Ca cycling plays a critical role in regulating cardiomyocyte (CM) function under both physiological and pathological conditions. Mitochondria have been implicated in Ca handling in adult cardiomyocytes (ACMs). However, little is known about their role in the regulation of Ca dynamics in human-induced pluripotent stem cell-derived cardiomyocytes (hiPSC-CMs). In the present study, we developed a multifunctional genetically encoded Ca probe capable of simultaneously measuring cytosolic and mitochondrial Ca in real time. Using this novel probe, we determined and compared mitochondrial Ca activity and the coupling with cytosolic Ca dynamics in hiPSC-CMs and ACMs.
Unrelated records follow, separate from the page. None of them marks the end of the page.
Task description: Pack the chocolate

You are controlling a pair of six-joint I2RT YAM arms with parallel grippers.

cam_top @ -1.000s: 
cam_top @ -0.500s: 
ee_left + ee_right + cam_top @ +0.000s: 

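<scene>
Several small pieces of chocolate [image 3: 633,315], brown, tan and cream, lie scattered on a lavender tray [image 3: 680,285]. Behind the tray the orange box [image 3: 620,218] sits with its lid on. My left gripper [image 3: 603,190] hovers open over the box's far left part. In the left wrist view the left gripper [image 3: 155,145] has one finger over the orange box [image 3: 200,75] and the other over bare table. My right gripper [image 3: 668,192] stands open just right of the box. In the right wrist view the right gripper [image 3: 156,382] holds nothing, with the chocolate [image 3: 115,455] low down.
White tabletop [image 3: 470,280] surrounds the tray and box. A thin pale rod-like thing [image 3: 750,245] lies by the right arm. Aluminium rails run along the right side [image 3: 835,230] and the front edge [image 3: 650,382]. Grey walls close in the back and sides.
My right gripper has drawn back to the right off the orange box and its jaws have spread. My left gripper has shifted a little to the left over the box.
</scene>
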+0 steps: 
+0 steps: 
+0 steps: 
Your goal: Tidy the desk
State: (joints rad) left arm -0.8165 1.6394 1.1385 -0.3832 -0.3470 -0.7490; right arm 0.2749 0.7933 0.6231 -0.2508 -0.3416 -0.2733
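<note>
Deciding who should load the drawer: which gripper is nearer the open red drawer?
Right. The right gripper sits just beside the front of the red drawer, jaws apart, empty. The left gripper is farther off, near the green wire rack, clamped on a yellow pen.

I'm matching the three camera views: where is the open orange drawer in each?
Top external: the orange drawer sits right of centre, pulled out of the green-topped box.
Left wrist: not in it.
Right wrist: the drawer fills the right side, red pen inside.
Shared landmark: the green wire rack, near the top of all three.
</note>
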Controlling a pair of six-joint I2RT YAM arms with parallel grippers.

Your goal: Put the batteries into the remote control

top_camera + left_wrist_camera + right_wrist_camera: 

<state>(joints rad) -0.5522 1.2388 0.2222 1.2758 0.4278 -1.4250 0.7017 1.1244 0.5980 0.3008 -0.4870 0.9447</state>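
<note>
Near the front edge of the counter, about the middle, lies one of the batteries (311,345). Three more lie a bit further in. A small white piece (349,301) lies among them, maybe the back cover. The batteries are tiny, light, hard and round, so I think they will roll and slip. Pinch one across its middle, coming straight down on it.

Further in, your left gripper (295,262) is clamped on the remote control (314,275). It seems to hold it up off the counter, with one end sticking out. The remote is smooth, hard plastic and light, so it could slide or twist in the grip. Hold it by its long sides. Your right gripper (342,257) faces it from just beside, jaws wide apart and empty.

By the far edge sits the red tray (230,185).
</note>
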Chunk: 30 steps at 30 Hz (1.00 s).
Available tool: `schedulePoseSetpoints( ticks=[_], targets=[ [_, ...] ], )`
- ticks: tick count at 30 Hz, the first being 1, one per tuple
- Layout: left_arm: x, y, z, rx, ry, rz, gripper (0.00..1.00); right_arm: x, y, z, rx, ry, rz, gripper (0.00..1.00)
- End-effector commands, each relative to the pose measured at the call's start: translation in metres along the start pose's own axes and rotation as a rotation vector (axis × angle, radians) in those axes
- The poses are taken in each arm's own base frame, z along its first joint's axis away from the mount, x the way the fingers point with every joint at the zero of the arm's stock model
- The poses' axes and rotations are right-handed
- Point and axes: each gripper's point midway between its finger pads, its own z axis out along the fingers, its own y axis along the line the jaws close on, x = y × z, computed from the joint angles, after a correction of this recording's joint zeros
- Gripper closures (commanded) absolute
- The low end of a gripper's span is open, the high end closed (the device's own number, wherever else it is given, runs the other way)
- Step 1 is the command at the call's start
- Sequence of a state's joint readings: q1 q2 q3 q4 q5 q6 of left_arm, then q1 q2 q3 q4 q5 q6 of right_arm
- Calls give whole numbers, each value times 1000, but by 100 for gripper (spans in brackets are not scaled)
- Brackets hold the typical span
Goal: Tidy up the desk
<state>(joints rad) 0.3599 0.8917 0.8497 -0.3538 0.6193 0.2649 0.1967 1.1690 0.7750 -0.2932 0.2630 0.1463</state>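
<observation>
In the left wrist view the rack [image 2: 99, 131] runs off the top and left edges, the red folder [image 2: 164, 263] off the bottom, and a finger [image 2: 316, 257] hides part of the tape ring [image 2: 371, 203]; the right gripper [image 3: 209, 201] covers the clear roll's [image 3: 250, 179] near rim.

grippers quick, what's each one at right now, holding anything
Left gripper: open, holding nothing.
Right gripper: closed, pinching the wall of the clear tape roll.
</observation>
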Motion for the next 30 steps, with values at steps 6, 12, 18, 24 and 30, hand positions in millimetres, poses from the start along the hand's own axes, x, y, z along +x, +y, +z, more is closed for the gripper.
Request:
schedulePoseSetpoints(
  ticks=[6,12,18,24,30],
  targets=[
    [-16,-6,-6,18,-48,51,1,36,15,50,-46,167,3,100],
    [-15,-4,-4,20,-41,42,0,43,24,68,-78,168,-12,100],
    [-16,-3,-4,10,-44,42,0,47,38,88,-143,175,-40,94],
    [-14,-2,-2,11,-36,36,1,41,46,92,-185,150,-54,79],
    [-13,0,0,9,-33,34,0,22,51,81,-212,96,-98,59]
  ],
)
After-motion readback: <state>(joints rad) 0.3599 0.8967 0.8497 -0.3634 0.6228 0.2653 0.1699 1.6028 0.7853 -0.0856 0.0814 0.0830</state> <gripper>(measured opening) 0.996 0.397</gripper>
Our data showed that while ACMs displayed a highly coordinated beat-by-beat response in mitochondrial Ca in sync with cytosolic Ca, hiPSC-CMs showed high cell-wide variability in mitochondrial Ca activity that is poorly coordinated with cytosolic Ca. We then revealed that mitochondrial-sarcoplasmic reticulum (SR) tethering, as well as the inter-mitochondrial network connection, is underdeveloped in hiPSC-CM compared to ACM, which may underlie the observed spatiotemporal decoupling between cytosolic and mitochondrial Ca dynamics. Finally, we showed that knockdown of mitofusin-2 (Mfn2), a protein tethering mitochondria and SR, led to reduced cytosolic-mitochondrial Ca coupling in ACMs, albeit to a lesser degree compared to hiPSC-CMs, suggesting that Mfn2 is a potential engineering target for improving mitochondrial-cytosolic Ca coupling in hiPSC-CMs. Physiological relevance: The present study will advance our understanding of the role of mitochondria in Ca handling and cycling in CMs, and guide the development of hiPSC-CMs for healing injured hearts.